C’est la question que se posent bien des vignerons de Provence. Et qui taraude les amateurs du style de l’ancien propriétaire, le vigneron Matthieu de Wulf, connu pour ses vins biologiques, notamment ses rouges. Que va devenir le Jas d’Esclans?
Depuis que ce cru classé de Provence (1) a rejoint, en 2023, le portefeuille des Vins & spiritueux de Moët Hennessy (LVMH), les pronostics allaient bon train dans la vallée de l’Esclans à La Motte, théâtre d’opérations immobilières menées ces dernières années par le milliardaire Bernard Arnault: en 2019, le patron français du luxe s’offrait 55% du château d’Esclans, géré en copropriété avec Sacha Lichine, l’homme qui a su imposer le rosé comme un produit de luxe avec sa cuvée d’exception Garrus, à 100 euros la bouteille. Longtemps vin le plus cher du monde, avant d’être supplanté par le Clos du Temple du Languedocien Gérard Bertrand, à 190 euros la bouteille.
Et au milieu coule le rosé
En Provence, il manquait encore l’acte final lié au classement de 1955.
Il se profile, alors que deux millésimes du Jas d’Esclans manquent à l’appel: le 2023 et le 2024, non commercialisés. Mais vinifiés dans des petites cuves inox rapatriées dans le chai du château d’Esclans. Un temps d’observation. Et de bouleversements: des 55 hectares classés, 23ha ont été arrachés, principalement de la syrah, du mourvèdre et du carignan, cépages très typés pour le rouge.
"Nous écrivons une nouvelle page, cela prend du temps. De Wulf faisait beaucoup de rouges, nous, c’est uniquement le rosé", avance le directeur technique, Bertrand Léon. En 2024, dix hectares ont été replantés, du grenache et du Rolle. L’encépagement signature du château d’Esclans. Les prémices d’une absorption?
Autopsie d’un terroir
Château d’Esclans, Jas d’Esclans. Un ruisseau délimite les deux vignobles qui forment une entité historique, l’ancienneté du château d’Esclans remontant au moins au XVIIIe siècle.

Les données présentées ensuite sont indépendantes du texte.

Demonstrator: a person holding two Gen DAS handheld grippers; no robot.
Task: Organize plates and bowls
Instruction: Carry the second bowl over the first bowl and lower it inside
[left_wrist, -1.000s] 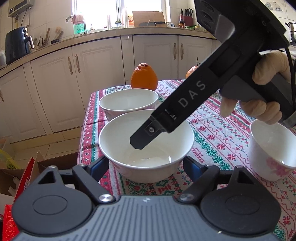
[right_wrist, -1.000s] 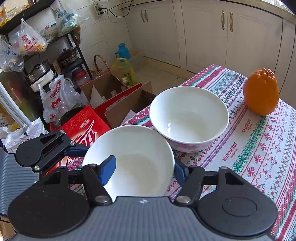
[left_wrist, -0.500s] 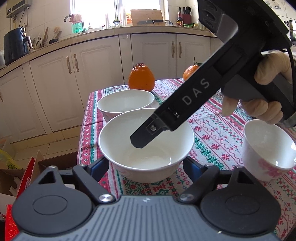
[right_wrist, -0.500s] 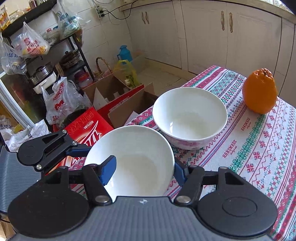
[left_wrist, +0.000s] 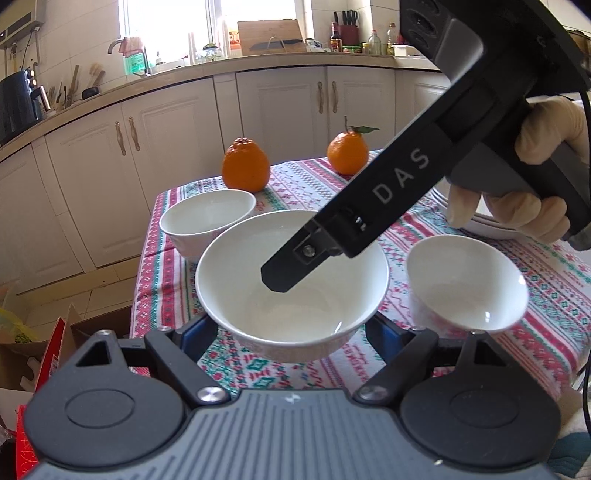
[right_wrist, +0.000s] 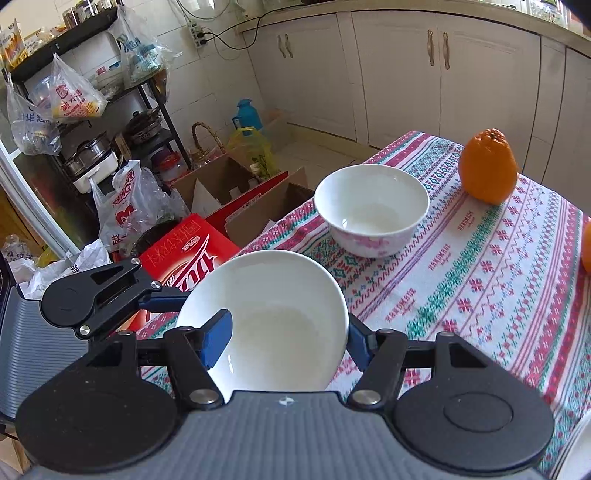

Ce serait même l’un des plus vieux domaines de Provence, signalé sur la carte de Cassini conçue sous l’ancien régime. Jusqu’à la scission, en 1939. Une dette de jeu avait contraint le propriétaire d’alors, Henri Penaud, à se séparer de l’ancienne bergerie (le jass, en provençal). Mauvaise pioche, car Jas d’Esclans rejoindrait quelques années plus tard le cercle très fermé des crus classés de Provence; château d’Esclans étant exclu de cette élite.
Les mauvaises langues disent que la vengeance est un rosé qui se boit froid. "Depuis longtemps, notre idée était de reconstituer la propriété historique. Je crois qu’à terme, le Jas cru classé n’existera peut-être plus", commente Sacha Lichine.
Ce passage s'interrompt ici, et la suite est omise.